The whole of the data is to be returned without a single change.

(Collected data)
═══
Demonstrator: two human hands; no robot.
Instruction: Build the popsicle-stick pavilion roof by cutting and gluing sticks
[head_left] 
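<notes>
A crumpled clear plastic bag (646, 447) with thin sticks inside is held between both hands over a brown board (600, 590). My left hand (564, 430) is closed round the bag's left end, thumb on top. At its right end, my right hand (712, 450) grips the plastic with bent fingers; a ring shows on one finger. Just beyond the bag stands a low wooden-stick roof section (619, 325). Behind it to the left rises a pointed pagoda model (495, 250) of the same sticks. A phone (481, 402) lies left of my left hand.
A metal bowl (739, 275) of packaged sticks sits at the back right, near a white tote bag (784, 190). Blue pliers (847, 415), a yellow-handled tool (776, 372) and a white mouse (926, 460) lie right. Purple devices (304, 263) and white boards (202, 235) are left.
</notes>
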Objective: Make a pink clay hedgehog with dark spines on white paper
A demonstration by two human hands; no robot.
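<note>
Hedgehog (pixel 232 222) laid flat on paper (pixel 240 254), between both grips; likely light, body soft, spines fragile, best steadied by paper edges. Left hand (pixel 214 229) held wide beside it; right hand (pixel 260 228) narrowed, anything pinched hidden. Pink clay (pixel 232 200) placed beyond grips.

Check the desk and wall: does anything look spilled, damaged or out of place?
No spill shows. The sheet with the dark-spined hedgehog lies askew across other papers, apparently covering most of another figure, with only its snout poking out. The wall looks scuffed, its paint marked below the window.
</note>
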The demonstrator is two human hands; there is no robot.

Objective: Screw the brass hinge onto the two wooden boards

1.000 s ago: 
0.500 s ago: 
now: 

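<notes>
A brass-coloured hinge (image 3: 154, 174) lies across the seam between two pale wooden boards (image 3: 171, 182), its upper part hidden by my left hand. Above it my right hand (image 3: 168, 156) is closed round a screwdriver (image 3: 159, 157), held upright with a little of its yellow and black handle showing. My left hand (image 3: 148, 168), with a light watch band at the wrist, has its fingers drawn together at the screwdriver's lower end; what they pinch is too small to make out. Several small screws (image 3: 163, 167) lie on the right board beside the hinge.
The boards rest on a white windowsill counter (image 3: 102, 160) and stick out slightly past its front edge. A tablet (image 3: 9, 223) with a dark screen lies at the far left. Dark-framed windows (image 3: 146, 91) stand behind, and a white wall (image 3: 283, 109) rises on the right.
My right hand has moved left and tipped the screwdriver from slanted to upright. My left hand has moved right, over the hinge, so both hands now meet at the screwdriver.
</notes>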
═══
Solution for this exercise »
Demonstrator: two human hands; no robot.
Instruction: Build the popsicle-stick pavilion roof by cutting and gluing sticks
[head_left] 
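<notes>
A crumpled clear plastic bag (646, 447) with thin sticks inside is held between both hands over a brown board (600, 590). My left hand (564, 430) is closed round the bag's left end, thumb on top. At its right end, my right hand (712, 450) grips the plastic with bent fingers; a ring shows on one finger. Just beyond the bag stands a low wooden-stick roof section (619, 325). Behind it to the left rises a pointed pagoda model (495, 250) of the same sticks. A phone (481, 402) lies left of my left hand.
A metal bowl (739, 275) of packaged sticks sits at the back right, near a white tote bag (784, 190). Blue pliers (847, 415), a yellow-handled tool (776, 372) and a white mouse (926, 460) lie right. Purple devices (304, 263) and white boards (202, 235) are left.
</notes>
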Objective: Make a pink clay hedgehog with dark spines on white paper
A demonstration by two human hands; no robot.
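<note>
Hedgehog (pixel 232 222) laid flat on paper (pixel 240 254), between both grips; likely light, body soft, spines fragile, best steadied by paper edges. Left hand (pixel 214 229) held wide beside it; right hand (pixel 260 228) narrowed, anything pinched hidden. Pink clay (pixel 232 200) placed beyond grips.

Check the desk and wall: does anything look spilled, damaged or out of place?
No spill shows. The sheet with the dark-spined hedgehog lies askew across other papers, apparently covering most of another figure, with only its snout poking out. The wall looks scuffed, its paint marked below the window.
</note>
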The demonstrator is two human hands; there is no robot.

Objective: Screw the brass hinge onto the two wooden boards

1.000 s ago: 
0.500 s ago: 
now: 

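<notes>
A brass-coloured hinge (image 3: 154, 174) lies across the seam between two pale wooden boards (image 3: 171, 182), its upper part hidden by my left hand. Above it my right hand (image 3: 168, 156) is closed round a screwdriver (image 3: 159, 157), held upright with a little of its yellow and black handle showing. My left hand (image 3: 148, 168), with a light watch band at the wrist, has its fingers drawn together at the screwdriver's lower end; what they pinch is too small to make out. Several small screws (image 3: 163, 167) lie on the right board beside the hinge.
The boards rest on a white windowsill counter (image 3: 102, 160) and stick out slightly past its front edge. A tablet (image 3: 9, 223) with a dark screen lies at the far left. Dark-framed windows (image 3: 146, 91) stand behind, and a white wall (image 3: 283, 109) rises on the right.
My right hand has moved left and tipped the screwdriver from slanted to upright. My left hand has moved right, over the hinge, so both hands now meet at the screwdriver.
</notes>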

No additional output is expected.